Exercise brief:
Pick out every line of the entries below where "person" occurs, and copy those lines.

Data shown:
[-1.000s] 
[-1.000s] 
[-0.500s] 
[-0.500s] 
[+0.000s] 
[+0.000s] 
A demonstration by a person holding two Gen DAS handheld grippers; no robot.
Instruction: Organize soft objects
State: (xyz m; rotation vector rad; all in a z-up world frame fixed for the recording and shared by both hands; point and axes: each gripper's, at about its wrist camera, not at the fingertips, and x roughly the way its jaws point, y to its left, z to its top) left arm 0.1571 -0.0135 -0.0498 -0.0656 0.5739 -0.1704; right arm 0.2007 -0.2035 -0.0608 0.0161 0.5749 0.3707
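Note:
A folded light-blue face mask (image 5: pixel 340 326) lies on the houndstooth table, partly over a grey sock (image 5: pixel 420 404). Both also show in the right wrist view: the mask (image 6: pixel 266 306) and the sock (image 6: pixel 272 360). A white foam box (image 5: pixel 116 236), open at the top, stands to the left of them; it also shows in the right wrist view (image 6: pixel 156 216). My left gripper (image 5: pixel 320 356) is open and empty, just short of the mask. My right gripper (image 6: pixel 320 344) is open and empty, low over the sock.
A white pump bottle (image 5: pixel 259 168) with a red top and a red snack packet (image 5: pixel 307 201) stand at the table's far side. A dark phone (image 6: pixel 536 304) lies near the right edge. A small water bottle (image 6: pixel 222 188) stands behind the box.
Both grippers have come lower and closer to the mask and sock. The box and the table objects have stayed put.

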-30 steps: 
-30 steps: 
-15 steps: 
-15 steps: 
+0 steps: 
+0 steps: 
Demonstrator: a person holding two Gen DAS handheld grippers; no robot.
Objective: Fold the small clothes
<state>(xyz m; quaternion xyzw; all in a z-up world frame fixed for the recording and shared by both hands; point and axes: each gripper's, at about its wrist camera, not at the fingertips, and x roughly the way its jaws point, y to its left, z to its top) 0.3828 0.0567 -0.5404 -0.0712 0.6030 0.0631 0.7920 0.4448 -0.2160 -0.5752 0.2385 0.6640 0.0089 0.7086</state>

Solution to the exercise:
A demonstration by a person holding two Gen DAS handheld grippers; no robot.
Demonstrator: a person holding two Gen DAS handheld grippers; no robot.

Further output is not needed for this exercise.